In cut-through switching, the frame header is inspected and the Destination Address (DA) of the frame is copied into the internal memory of the switch before the frame is forwarded.
Because only the frame header is inspected before the switch begins to forward the frame, once it reads the destination MAC address, this forwarding method is very fast and reduces latency, which is the amount of time it takes a packet to travel from source to destination.
This is the fastest switching method and is sometimes referred to as Fast Forward or Real Time switching. However, with speed comes some consequence in that the switch also forwards frames with errors. It is up to the destination switch to discard received frames with errors.

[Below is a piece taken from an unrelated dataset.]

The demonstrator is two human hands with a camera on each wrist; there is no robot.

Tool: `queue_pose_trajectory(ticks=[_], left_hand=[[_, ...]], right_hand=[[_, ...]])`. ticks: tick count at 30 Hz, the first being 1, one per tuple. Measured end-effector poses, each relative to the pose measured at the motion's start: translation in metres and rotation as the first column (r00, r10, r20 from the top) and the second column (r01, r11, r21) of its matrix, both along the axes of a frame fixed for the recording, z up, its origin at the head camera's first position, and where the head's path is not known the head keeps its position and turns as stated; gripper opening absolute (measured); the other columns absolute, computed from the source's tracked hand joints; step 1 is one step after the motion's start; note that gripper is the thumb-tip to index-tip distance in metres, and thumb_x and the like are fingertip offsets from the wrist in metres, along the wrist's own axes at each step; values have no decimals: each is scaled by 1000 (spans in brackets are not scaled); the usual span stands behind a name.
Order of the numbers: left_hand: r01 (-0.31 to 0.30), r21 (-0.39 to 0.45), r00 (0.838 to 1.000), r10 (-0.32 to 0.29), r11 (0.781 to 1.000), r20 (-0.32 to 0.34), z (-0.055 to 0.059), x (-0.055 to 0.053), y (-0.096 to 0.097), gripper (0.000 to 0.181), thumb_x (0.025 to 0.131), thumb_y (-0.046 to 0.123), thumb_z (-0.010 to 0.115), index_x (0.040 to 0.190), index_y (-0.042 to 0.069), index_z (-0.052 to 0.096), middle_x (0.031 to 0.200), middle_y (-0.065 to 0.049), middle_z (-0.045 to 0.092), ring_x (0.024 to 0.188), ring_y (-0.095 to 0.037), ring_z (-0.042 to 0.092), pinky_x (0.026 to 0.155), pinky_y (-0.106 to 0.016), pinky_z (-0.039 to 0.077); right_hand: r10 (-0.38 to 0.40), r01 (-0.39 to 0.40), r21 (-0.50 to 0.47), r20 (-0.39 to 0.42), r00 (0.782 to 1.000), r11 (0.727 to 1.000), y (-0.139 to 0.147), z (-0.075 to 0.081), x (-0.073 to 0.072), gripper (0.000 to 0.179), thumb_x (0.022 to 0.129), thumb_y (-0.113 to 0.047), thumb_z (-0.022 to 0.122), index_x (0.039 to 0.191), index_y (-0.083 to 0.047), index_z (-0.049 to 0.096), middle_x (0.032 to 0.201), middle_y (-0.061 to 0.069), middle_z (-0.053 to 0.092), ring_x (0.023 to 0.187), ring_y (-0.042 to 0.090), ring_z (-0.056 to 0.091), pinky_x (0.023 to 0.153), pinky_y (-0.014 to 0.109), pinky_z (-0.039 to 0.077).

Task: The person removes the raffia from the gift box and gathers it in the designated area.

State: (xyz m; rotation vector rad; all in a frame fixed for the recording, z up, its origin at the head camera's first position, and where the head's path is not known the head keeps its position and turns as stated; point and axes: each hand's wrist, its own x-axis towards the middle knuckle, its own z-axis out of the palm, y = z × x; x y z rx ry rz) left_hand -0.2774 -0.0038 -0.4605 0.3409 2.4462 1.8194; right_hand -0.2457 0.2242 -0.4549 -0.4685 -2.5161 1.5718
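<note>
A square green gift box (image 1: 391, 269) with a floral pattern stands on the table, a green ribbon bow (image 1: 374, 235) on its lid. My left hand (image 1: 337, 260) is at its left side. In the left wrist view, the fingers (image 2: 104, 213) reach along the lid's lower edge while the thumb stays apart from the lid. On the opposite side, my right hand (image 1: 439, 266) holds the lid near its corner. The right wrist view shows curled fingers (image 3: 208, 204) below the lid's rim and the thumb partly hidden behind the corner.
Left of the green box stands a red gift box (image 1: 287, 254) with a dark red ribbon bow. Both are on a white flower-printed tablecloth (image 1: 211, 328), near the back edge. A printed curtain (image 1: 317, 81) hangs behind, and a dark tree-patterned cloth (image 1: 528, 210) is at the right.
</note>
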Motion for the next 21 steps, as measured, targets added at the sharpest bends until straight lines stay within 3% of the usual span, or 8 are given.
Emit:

Fragment-free switching waits for the collision window, which is the first 64 bytes of a frame, to be accepted before forwarding the frame to its destination. The fragment-free switching method holds the packet in memory until the data portion reaches the switch.
This switching method was developed primarily to address and solve the problem encountered with late collisions, which occur when another system attempts to transmit a frame after a host has transmitted at least the first 60 bytes of its frame.
Any network device will create some latency, and switches are no exception. The cut-through and fragment-free switching methods were used primarily in older switches to reduce latency when forwarding frames. However, as faster processors and ASICs were developed and introduced into newer switches, latency became a non-factor. Instead, greater emphasis was placed on efficiency and data integrity, and, as a result, all new Cisco Catalyst switches utilize store-and-forward switching.
Symmetric and Asymmetric LAN Switching
LAN switching can be characterized based on the proportion of bandwidth that is allocated to each port. LAN switching can therefore be classified into one of two categories, as follows:
- Symmetric LAN Switching
- Asymmetric LAN Switching
Symmetric switching provides evenly distributed bandwidth to each port on the switch. A symmetric LAN switch provides switched connections between ports with the same bandwidth, such as all FastEthernet ports, for example. Symmetric switching is therefore optimized for a reasonably distributed traffic load, such as one found in a peer-to-peer desktop environment. This concept is illustrated in Figure 1-11 below:
The diagram above illustrates a typical peer-to-peer LAN using symmetric switching. The symmetric LAN switch provides switched connections between the 100Mbps ports.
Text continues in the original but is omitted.